Blended designs can enhance access to learning, making it more possible for individuals with the multiple demands of work and family to start and continue their educations and professional development.

Blended designs can enhance student and faculty satisfaction with learning, when the design, the training and development, and the systems and support are well organized. The NCES study asked students who participated in distance courses to compare their satisfaction levels relative to wholly face-to-face courses. Nearly three quarters of the respondents reported equal or more satisfaction with the quality of instruction in distance courses as "compared to other courses" taken. The University of Wisconsin Hybrid Project reported that "Time flexibility was overwhelmingly the most popular feature of the hybrid course for the students" (Garnham 2002).
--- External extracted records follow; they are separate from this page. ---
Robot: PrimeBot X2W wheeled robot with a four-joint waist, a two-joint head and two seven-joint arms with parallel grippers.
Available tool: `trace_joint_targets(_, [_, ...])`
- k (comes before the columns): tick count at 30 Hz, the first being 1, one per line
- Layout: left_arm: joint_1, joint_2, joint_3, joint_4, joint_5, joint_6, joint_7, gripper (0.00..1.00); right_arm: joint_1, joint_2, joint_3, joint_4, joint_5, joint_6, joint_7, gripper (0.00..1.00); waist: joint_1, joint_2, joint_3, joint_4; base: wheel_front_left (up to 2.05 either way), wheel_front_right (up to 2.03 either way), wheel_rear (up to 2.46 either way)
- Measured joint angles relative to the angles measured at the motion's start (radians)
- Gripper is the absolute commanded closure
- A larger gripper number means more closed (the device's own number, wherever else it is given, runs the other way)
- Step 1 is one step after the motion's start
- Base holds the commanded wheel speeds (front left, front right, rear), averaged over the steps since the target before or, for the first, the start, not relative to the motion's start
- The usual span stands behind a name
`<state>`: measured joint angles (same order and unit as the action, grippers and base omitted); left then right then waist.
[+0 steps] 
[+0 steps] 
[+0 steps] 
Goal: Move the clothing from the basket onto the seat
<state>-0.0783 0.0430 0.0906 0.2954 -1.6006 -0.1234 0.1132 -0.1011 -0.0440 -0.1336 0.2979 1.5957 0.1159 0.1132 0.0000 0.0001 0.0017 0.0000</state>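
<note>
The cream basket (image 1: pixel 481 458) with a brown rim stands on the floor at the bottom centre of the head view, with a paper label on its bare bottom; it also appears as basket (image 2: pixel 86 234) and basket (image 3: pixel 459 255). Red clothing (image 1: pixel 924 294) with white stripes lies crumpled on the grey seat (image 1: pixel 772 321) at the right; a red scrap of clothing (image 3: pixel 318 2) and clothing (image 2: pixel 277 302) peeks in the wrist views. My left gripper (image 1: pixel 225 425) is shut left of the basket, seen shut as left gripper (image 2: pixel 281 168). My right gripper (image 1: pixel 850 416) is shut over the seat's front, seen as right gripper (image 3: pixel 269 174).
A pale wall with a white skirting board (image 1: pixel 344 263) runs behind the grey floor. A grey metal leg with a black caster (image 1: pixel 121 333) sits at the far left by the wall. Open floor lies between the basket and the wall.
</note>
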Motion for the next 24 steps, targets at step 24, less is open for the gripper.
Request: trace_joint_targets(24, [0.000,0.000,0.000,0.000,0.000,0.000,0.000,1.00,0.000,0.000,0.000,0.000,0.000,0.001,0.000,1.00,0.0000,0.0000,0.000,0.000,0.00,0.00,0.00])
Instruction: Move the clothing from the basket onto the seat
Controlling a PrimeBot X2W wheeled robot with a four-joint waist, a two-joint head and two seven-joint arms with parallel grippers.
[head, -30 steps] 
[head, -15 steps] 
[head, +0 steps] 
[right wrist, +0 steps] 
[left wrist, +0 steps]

The process of answering this question—"what will I teach online and what will I teach face-to-face?" —provides critical information about the discipline, content, teaching methods, learning processes, and the media and technologies available to support the most effective combination(s).

When faculty re-design material they know deeply for a new delivery modality, breakthroughs are made in student learning, student satisfaction, and faculty satisfaction. Key factors seem to be common to the programs noted above that lead to success:

  • Faculty development for design of blended programs,
  • Technology and instructional support in the design phase,
  • Faculty and student preparation (development) for success in teaching in and learning in blended programs, and
  • Technology support in initial roll-outs of blended programs

At Wisconsin, "the faculty adopted very different approaches to the hybrid model, based on their instructional styles, course content, course sizes, and course goals" (Garnham 2002). In Babson's blended MBA program, decisions were made based on the overall program design and based on discussions about the elements from which disciplines needed face time or could be addressed online.